If we shutdown lab and pad, we’re left with a single service, so SSO is not particularly useful.
As suggested during last meeting, it could be nice to share an SSO among librehosters, but if this option is not pursued, so be it.
I’d still be interested in the actual setup on my side to be able to share my SSO with LH SSO (@matronix’s setup), whatever the fate of this service. Some of us might still want to share services even if we don’t have a collective SSO.
That said, maintaining a basic keycloak is not so complicated so it might be useful to keep it running since everybody has been using it so far to connect to the services ; additionally, if we’re moving the repositories to another Gitlab, it would be useful to maintain connectivity from our existing infrastructure to the target Gitlab, so that the move is seamless to the users and they can still have correct group and individual accesses to repositories.
IH also proposed that the LH SSO would become a realm in their own Keycloak. This could be a good solution as well, especially if the lab is moving to their infra, and the connection is then easier to make.
Adding: I may have thought about a situation where it would be preferable to maintain a SSO under the libreho.st banner, namely, data portability.

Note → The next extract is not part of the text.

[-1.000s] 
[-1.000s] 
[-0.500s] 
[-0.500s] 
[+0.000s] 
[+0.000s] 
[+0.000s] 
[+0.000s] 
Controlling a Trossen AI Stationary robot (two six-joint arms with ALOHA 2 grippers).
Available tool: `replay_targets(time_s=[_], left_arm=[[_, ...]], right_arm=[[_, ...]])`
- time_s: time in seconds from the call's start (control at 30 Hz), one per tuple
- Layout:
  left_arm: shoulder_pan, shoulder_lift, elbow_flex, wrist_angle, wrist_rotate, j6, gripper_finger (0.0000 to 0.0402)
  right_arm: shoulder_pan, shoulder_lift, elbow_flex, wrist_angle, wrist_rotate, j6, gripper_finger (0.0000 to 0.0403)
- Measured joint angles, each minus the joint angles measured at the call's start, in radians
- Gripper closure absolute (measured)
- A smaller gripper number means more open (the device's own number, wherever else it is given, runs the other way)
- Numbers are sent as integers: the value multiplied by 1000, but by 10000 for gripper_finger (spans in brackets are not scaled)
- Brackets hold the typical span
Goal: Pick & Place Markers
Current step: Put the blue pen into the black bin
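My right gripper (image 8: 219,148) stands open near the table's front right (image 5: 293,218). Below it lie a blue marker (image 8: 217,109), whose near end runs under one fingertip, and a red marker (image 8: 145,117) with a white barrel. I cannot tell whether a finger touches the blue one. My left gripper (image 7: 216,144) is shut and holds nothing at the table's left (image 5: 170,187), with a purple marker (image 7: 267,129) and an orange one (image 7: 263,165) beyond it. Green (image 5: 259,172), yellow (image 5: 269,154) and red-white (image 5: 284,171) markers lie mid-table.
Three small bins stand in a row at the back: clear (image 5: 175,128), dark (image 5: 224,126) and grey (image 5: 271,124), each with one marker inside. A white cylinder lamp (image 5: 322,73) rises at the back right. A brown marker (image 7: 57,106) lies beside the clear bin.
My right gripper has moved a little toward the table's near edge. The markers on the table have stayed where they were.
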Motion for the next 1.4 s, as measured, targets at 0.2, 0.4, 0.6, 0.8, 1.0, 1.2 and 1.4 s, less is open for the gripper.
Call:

Imagine a member (or customer) of one of the librehosters. They have an account, say at indie.host. They want to use a service from another librehoster, maybe a WireGuard tunnel from Disroot.org. Then they could use the LH SSO to access to their VPN panel at Disroot.
In fact, the more I think about it, the more I find Keycloak (or the SSO in general) a very good way to collaborate. We could have hoster-specific Identity Providers (e.g., a clustered Keycloak installation per Librehoster, or similar/compatible setup) forming a cross-datacenter replicated SSO that would serve as high-availability SSO and cross-ISP service, helping both sysadmins and users to move seamlessly from one host to another depending on their preferences and needs.
That said, I can foresee the technical burden to keep this up while we were not able to coordinate over the last year. I’d rather keep this in mind (and keep LH SSO up in the meantime) and concentrate on sharing other more critical services such as backups.